Data demografik pusat kesehatan ini mengalami perubahan yang cukup pesat. Ketika populasi penduduk Hispanik/Latin di pusat kesehatan mencapai 20%, bagian tata usaha mengajukan permohonan dana ke badan Healthy Start. Dengan dana ini, pusat kesehatan mempekerjakan dua orang bidan yang dapat berbicara bahasa Spanyol, seorang asisten medis terlatih dan seorang manajer kasus. Selain itu, seluruh staf di pusat kesehatan, termasuk petugas tata usaha, sejak setahun terakhir dilibatkan dalam pelatihan yang bertujuan membuka wawasan tentang keanekaragaman budaya, antara lain dengan mengembangkan dan berpartisipasi dalam kegiatan kesehatan yang diselenggarakan di dalam masyarakat. Karena ruang tunggu di pusat kesehatan menyediakan berbagai literature Spanyol, Itza dengan cepat merasa seperti berada di rumah sendiri. Karena Itza dan Rafael tidak fasih menggunakan bahasa Inggris, tenaga kesehatan meyakinkan mereka bahwa akan hadir seorang bidan dan doula yang dapat berbicara bahasa Spanyol pada saat persalinan.
b) Analisis
Pelayanan kebidanan yang digambarkan pada scenario ini menunjukkan karakteristik lembaga yang melek budaya. Hal ini terlihat dari komitmen pelayanan kebidanan tersebut untuk mempekerjakan tenaga kesehatan yang multibudaya dan partisipasi aktifnya dalam proyek promosi kesehatan [Callister, L. C. Culturally competent care for woman and newborns: Knowledge, attitude, and skills. J. Obstet. Gynecol. Neonatal Nurs. 30(2):209-215, 2001].

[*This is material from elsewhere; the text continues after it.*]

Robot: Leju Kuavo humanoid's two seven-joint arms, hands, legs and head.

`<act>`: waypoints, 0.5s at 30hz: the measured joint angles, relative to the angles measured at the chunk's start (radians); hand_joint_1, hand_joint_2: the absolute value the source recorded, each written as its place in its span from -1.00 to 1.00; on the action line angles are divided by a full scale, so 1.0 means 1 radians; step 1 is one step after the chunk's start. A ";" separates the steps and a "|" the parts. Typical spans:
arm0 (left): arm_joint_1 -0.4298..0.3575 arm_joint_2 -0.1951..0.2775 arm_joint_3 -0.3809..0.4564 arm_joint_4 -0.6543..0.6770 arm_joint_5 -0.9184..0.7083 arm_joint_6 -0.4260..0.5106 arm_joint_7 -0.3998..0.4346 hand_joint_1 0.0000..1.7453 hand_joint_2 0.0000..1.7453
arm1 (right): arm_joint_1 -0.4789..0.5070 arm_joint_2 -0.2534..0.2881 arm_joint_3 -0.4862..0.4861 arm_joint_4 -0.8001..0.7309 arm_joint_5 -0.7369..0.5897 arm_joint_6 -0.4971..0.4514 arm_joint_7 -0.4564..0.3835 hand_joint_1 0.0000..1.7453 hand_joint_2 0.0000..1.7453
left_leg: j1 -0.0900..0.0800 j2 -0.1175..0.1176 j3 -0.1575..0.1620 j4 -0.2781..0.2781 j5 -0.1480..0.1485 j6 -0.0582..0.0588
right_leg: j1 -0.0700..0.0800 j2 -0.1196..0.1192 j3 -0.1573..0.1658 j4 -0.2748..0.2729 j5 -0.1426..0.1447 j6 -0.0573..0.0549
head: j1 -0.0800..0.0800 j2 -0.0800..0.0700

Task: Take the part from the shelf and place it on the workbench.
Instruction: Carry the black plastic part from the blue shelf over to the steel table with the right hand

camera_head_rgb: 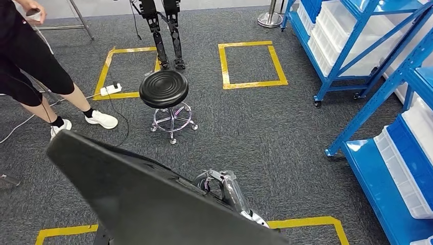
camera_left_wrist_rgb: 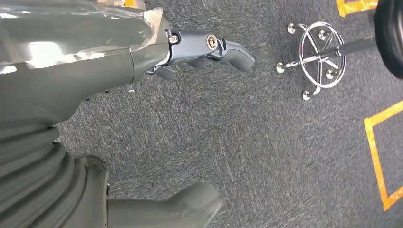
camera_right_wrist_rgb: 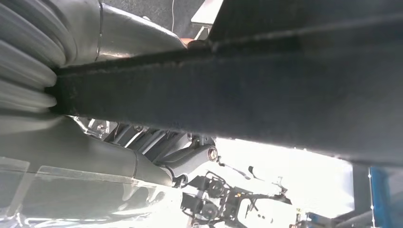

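You've got the part (camera_head_rgb: 148, 194) low in front, stool (camera_head_rgb: 164, 89) behind it, person (camera_head_rgb: 35, 61) far left, shelves (camera_head_rgb: 357, 46) on the right.

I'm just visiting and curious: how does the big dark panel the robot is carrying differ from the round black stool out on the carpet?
The dark panel is a large flat slab with straight edges, while the stool has a small round seat. The panel is tilted and carried above the floor, at the right hand; the stool stands level on its own chrome wheeled base. Both are black or near-black.
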 joint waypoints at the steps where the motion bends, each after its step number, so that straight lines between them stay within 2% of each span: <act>1: -0.001 0.000 0.000 0.000 0.000 0.000 0.000 -1.00 1.00 | 0.000 0.001 -0.001 0.000 0.000 0.000 0.000 1.00 1.00 | -0.005 0.001 0.002 -0.008 -0.003 0.004 | 0.001 -0.007 0.001 -0.001 -0.001 0.003 | 0.000 0.000; 3: -0.002 0.000 0.003 0.001 0.000 0.000 0.000 -1.00 1.00 | -0.002 0.003 -0.002 0.000 0.000 0.000 0.000 1.00 1.00 | -0.005 -0.020 0.007 -0.019 0.003 0.015 | 0.000 -0.016 0.006 -0.004 -0.005 0.013 | 0.000 0.000; 5: -0.002 -0.002 0.006 0.001 0.000 0.000 0.000 -1.00 1.00 | -0.004 0.003 -0.003 0.000 0.001 0.000 0.000 1.00 1.00 | 0.000 -0.040 0.021 -0.038 0.013 0.027 | -0.001 0.016 -0.003 0.029 -0.025 0.016 | 0.003 0.000; 7: -0.005 -0.005 0.007 0.001 0.000 -0.001 0.000 -1.00 1.00 | -0.004 0.002 -0.006 0.002 0.001 0.000 0.000 1.00 1.00 | 0.003 -0.061 0.027 -0.045 0.019 0.033 | -0.004 0.061 -0.056 0.140 -0.072 0.010 | 0.010 0.000; 9: -0.006 -0.006 0.013 0.003 0.000 -0.002 0.000 -1.00 1.00 | -0.003 -0.001 -0.007 0.007 0.001 0.003 -0.001 1.00 1.00 | 0.003 -0.086 0.027 -0.045 0.019 0.034 | -0.007 0.075 -0.120 0.256 -0.108 0.011 | 0.013 0.000; 10: -0.005 -0.006 0.018 0.004 0.000 -0.002 0.000 -1.00 1.00 | -0.003 -0.001 -0.007 0.010 0.000 0.004 0.000 1.00 1.00 | 0.004 -0.099 0.027 -0.044 0.019 0.033 | -0.008 0.076 -0.133 0.272 -0.105 0.017 | 0.013 0.000; 11: -0.004 -0.006 0.025 0.005 0.000 -0.003 0.000 -1.00 1.00 | -0.005 0.000 -0.007 0.013 -0.001 0.007 0.000 1.00 1.00 | 0.005 -0.113 0.028 -0.043 0.018 0.032 | -0.009 0.078 -0.127 0.247 -0.086 0.027 | 0.013 0.000; 12: -0.003 -0.006 0.033 0.006 0.000 -0.004 0.000 -1.00 1.00 | -0.008 0.001 -0.007 0.017 -0.003 0.010 0.000 1.00 1.00 | 0.006 -0.127 0.028 -0.040 0.017 0.029 | -0.012 0.085 -0.103 0.186 -0.055 0.038 | 0.013 0.000; 13: -0.002 -0.006 0.041 0.007 0.000 -0.006 0.000 -1.00 1.00 | -0.011 0.003 -0.007 0.020 -0.005 0.013 -0.001 1.00 1.00 | 0.007 -0.140 0.027 -0.036 0.014 0.025 | -0.018 0.103 -0.074 0.116 -0.024 0.047 | 0.014 0.000; 14: -0.001 -0.006 0.050 0.007 0.000 -0.008 0.000 -1.00 1.00 | -0.016 0.005 -0.007 0.024 -0.007 0.016 -0.001 1.00 1.00 | 0.006 -0.151 0.023 -0.029 0.009 0.018 | -0.022 0.118 -0.048 0.058 0.000 0.049 | 0.014 0.000; 15: 0.001 -0.005 0.060 0.008 0.000 -0.011 0.000 -1.00 1.00 | -0.019 0.007 -0.006 0.028 -0.010 0.020 -0.002 1.00 1.00 | 0.005 -0.161 0.018 -0.023 0.006 0.012 | -0.024 0.130 -0.032 0.022 0.013 0.047 | 0.013 0.000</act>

Karakteristik Praktisi Berkompetensi Budaya
· Bergerak dari ketidaksadaran budaya ke kesadaran dan kepekaan terhadap warisan budaya sendiri.
· Mengenali nilai-nilai dan bias mereka sendiri serta kesadaran tentang bagaimana hal-hal tersebut dapat memengaruhi klien dari budaya lain.
· Terlihat nyaman kendati ada perbedaan budaya antara diri mereka sendiri dank lien.
· Mengetahui hal-hal spesifik tentang kelompok budaya tertentu, yang merupakan tempat mereka bekerja.
· Memahami peristiwa bersejarah yang dapat menyebabkan bahaya terhadap kelompok budaya tertentu.
· Menghargai dan menyadari kebutuhan unik klien dari beraneka ragam masyarakat.
· Memahami pentingnya keanekaragaman dalam kebudayaan juga antarbudaya.
· Berusaha keras mempelajari lebih banyak tentang masyarakat budaya melalui interaksi dengan klien, partisipasi dalam dinamika keanekaragaman budaya, dan konsultasi dengan ahli masyarakat.
· Melakukan upaya berkesinambungan untuk memahami sudut pandang klien.
· Memperlihatkan kefleksibelan dan toleransi terhadap ambiguitas dan tidak menghakimi.
· Mempertahankan rasa humor dan pikiran yang terbuka.
· Memperlihatkan keinginan untuk melonggarkan pengontrolan dalam pertemuan klinik, untuk mengambil risiko gagal, dan untuk melihat ke dalam diri hal-hal yang merupakan sumber frustasi, marah, dan menolak.
· Mengenali bahwa proses sama pentingnya dengan produk.
Sumber: Randall-David, E. Culturally Competent HIV Counceling and Education. Rockville, MD: DHHS Maternal and Chikd Health Bureau, 1994.